§ **Prompt**: An exact retyping of all lines below is the answer; pictures do not belong in it.

__________________________________________________

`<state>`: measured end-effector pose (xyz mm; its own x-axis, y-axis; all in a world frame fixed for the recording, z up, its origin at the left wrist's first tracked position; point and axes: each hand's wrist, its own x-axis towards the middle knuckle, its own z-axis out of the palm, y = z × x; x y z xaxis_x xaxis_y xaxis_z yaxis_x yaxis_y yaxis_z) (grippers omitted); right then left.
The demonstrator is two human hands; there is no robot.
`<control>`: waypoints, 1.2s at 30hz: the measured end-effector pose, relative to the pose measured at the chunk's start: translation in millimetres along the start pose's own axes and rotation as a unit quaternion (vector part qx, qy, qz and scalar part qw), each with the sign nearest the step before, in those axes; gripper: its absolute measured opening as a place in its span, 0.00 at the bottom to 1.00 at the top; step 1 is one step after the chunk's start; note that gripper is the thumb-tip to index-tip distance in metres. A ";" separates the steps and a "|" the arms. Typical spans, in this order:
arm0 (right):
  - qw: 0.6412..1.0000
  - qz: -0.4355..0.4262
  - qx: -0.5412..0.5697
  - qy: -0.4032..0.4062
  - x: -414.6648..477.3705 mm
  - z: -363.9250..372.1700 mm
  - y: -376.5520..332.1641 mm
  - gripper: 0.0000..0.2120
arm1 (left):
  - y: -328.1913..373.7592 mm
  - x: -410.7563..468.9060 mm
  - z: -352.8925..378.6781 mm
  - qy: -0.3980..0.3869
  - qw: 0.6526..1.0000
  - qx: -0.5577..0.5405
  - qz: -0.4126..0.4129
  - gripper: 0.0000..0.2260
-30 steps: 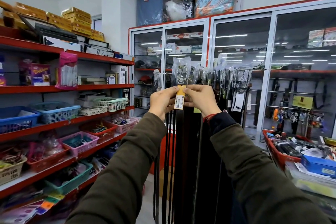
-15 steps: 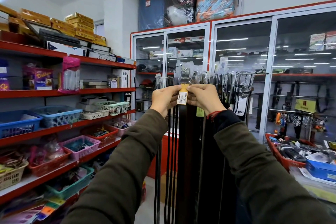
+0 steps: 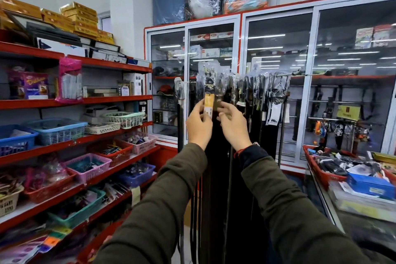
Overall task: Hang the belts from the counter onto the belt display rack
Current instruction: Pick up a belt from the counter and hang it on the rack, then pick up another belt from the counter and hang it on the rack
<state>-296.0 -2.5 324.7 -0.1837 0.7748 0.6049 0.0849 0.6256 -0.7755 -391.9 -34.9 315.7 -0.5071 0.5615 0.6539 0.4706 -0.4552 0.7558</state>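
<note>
A dark belt (image 3: 214, 156) hangs straight down from the belt display rack (image 3: 296, 74), its plastic-wrapped buckle (image 3: 209, 77) at the top and a yellow price tag (image 3: 209, 104) just under it. My left hand (image 3: 198, 124) is raised to the tag, thumb and fingertips pinching its left edge. Just right of the belt, my right hand (image 3: 232, 126) has loose, spread fingers and is blurred by motion. Several other dark belts (image 3: 257, 96) in plastic hang along the rod to the right.
Red shelves (image 3: 75, 100) with baskets of small goods run along the left. Glass-door cabinets (image 3: 278, 92) stand behind the rack. At the right is a glass counter (image 3: 334, 218) carrying a red tray (image 3: 321, 174) of goods and a blue box (image 3: 370, 184).
Both hands pinched the belt at its tag before. Now my right hand's fingers have loosened and spread, and my left hand holds only the tag's edge. The belt hangs from the rod.
</note>
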 end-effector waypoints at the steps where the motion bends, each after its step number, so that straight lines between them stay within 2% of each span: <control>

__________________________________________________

§ **Solution**:
`<state>`: measured end-effector pose (xyz mm; its own x-axis, y-axis; all in a world frame fixed for the recording, z up, its origin at the left wrist's first tracked position; point and axes: each hand's wrist, its own x-axis towards the middle knuckle, its own z-axis out of the palm, y = z × x; x y z xaxis_x xaxis_y xaxis_z yaxis_x yaxis_y yaxis_z) (grippers omitted); right then left.
The demonstrator is two human hands; there is no robot.
`<control>`: waypoints, 1.2s at 30hz: the measured end-effector pose, relative to the pose measured at the chunk's start: translation in millimetres along the start pose's own axes and rotation as a unit quaternion (vector part qx, qy, qz and scalar part qw), each with the sign nearest the step before, in those axes; gripper: its absolute measured opening as a place in its span, 0.00 at the bottom to 1.00 at the top; step 1 is one step after the chunk's start; note that gripper is the thumb-tip to index-tip distance in metres. A ";" separates the steps and a "|" the arms. Typical spans, in this order:
arm0 (right):
  - qw: 0.6412..1.0000
  - qz: -0.4355..0.4262
  - qx: -0.5412..0.5697
  - qy: -0.4032..0.4062
  - x: -414.6648..477.3705 mm
  - z: -363.9250..372.1700 mm
  - y: -376.5520..332.1641 mm
  - gripper: 0.0000..0.2120
arm1 (left):
  - y: -328.1913..373.7592 mm
  - x: -410.7563..468.9060 mm
  - z: -352.8925..378.6781 mm
  - qy: -0.3980..0.3869
  - qw: 0.6526..1.0000
  - qx: -0.5577..0.5405
  - qz: -0.4126..0.4129
  - gripper: 0.0000..0.2260
-30 steps: 
-15 steps: 
+0 steps: 
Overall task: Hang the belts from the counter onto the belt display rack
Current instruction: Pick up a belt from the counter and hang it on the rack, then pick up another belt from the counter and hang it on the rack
<state>-296.0 -2.5 324.7 -0.1837 0.7748 0.6049 0.0849 0.6256 -0.7755 -391.9 -34.9 315.7 -0.5071 0.5615 0.6539 0.4706 -0.4552 0.7558</state>
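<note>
A dark belt (image 3: 214, 156) hangs straight down from the belt display rack (image 3: 296, 74), its plastic-wrapped buckle (image 3: 209, 77) at the top and a yellow price tag (image 3: 209, 104) just under it. My left hand (image 3: 198, 124) is raised to the tag, thumb and fingertips pinching its left edge. Just right of the belt, my right hand (image 3: 232, 126) has loose, spread fingers and is blurred by motion. Several other dark belts (image 3: 257, 96) in plastic hang along the rod to the right.
Red shelves (image 3: 75, 100) with baskets of small goods run along the left. Glass-door cabinets (image 3: 278, 92) stand behind the rack. At the right is a glass counter (image 3: 334, 218) carrying a red tray (image 3: 321, 174) of goods and a blue box (image 3: 370, 184).
Both hands pinched the belt at its tag before. Now my right hand's fingers have loosened and spread, and my left hand holds only the tag's edge. The belt hangs from the rod.
</note>
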 end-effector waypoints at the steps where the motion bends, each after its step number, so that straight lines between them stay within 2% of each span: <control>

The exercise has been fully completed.